* [Task statement]:
Scan the records below for the line with "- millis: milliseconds" and the line with "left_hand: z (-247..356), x". Repeat those two lines and every line between them exactly, and nothing else.

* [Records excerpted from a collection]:
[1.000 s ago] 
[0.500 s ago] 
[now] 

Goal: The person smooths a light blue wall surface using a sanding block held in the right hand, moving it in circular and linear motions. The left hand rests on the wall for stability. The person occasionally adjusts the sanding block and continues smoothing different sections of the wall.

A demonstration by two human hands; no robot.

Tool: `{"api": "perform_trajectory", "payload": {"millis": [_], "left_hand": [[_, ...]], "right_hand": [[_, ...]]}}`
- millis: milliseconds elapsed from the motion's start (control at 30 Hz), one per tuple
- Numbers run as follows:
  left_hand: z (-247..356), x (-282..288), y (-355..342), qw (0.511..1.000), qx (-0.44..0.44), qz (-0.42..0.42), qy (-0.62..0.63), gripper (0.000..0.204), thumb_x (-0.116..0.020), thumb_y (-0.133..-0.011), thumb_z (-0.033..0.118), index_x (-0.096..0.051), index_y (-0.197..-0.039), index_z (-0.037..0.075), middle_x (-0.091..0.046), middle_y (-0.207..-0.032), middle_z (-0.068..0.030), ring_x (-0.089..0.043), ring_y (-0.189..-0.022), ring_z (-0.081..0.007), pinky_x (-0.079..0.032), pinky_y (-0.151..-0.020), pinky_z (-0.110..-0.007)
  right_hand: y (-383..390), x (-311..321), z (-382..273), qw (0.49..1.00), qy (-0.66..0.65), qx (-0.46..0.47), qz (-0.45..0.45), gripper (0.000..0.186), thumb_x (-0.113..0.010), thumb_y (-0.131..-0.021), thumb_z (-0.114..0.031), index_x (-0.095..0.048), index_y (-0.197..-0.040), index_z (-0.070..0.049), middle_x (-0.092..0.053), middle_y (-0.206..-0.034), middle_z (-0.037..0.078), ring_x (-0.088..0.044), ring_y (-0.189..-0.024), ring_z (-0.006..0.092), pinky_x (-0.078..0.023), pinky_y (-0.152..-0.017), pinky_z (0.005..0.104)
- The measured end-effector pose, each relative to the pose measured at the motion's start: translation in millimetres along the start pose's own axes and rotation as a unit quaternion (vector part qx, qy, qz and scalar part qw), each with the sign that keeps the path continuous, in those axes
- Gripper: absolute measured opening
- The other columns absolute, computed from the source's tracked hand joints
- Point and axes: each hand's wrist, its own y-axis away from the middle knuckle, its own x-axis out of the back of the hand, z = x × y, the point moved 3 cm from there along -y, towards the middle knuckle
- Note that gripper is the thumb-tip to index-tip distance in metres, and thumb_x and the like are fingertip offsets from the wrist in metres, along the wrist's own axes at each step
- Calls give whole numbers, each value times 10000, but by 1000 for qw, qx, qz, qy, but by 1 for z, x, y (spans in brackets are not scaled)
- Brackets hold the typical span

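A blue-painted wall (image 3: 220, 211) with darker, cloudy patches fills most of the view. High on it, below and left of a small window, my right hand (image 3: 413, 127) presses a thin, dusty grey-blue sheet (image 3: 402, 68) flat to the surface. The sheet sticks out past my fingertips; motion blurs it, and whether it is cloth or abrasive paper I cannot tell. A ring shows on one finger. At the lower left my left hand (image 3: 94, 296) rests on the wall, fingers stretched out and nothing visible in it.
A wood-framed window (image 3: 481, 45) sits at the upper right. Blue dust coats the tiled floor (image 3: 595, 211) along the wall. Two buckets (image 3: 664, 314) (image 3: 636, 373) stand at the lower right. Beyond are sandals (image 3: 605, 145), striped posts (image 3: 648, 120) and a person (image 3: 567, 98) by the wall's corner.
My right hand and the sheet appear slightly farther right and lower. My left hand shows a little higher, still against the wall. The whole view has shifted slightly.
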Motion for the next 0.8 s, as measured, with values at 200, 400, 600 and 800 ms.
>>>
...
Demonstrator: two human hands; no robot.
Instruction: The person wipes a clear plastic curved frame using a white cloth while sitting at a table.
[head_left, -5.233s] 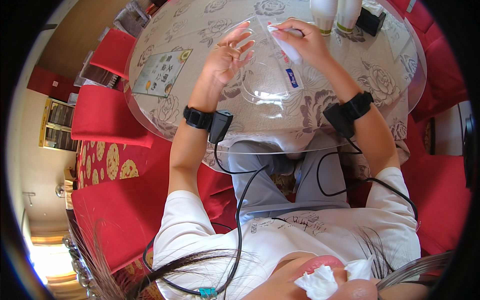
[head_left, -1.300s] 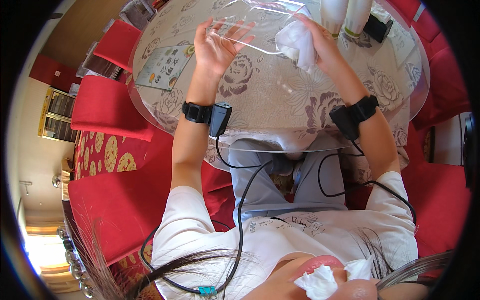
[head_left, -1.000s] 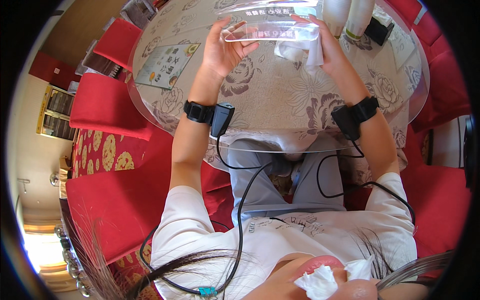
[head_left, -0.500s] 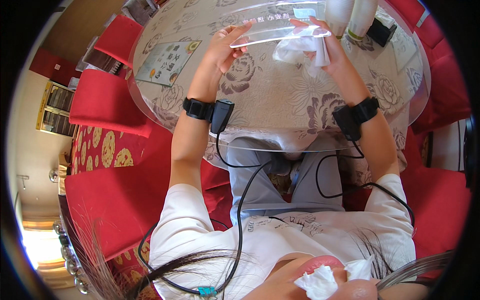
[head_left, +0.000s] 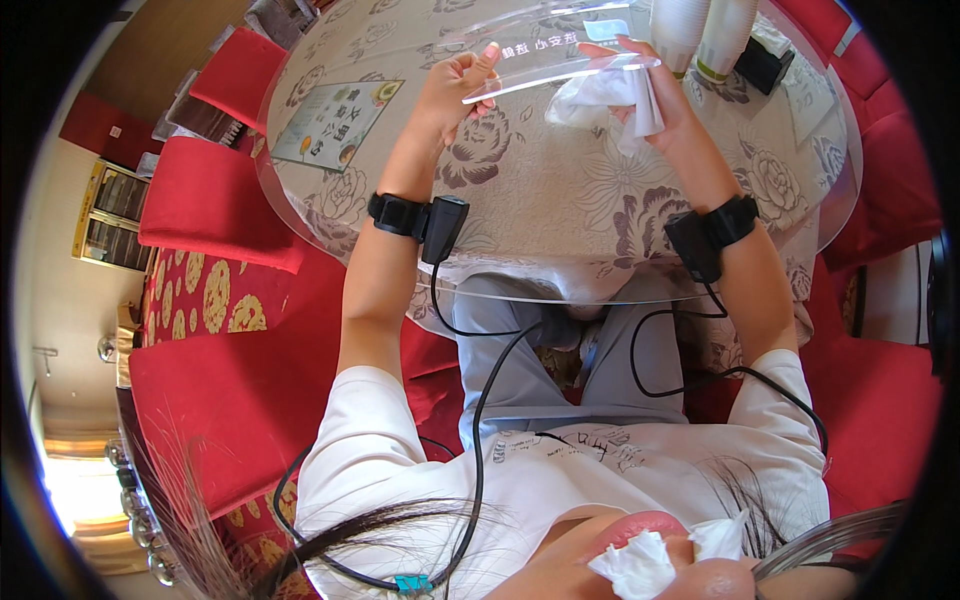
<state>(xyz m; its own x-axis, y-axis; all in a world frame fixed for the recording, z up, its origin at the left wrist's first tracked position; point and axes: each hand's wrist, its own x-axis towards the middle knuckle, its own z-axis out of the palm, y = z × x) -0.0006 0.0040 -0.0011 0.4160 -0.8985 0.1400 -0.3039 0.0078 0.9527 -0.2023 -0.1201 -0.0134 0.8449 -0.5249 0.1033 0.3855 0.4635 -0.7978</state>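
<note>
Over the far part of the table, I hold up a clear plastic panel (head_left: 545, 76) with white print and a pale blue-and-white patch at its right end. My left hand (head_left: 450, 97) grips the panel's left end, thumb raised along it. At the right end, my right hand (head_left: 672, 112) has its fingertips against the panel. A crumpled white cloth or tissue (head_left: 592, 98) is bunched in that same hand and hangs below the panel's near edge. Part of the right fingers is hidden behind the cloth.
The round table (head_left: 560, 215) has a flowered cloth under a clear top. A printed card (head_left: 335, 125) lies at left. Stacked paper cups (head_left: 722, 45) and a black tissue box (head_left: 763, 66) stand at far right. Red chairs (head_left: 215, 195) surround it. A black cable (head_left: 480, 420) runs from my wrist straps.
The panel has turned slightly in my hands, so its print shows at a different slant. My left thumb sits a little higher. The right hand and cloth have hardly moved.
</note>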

* [Solution]:
- millis: milliseconds elapsed from the motion's start (control at 30 Hz), one per tuple
- Numbers run as follows:
  left_hand: z (-247..356), x (-282..288), y (-355..342), qw (0.511..1.000), qx (-0.44..0.44), qz (-0.42..0.42), qy (-0.62..0.63), gripper (0.000..0.204), thumb_x (-0.116..0.020), thumb_y (-0.133..-0.011), thumb_z (-0.033..0.118), index_x (-0.096..0.051), index_y (-0.197..-0.039), index_z (-0.037..0.075), middle_x (-0.091..0.046), middle_y (-0.207..-0.032), middle_z (-0.068..0.030), ring_x (-0.089..0.043), ring_y (-0.189..-0.022), ring_z (-0.081..0.007), pinky_x (-0.079..0.032), pinky_y (-0.151..-0.020), pinky_z (-0.110..-0.007)

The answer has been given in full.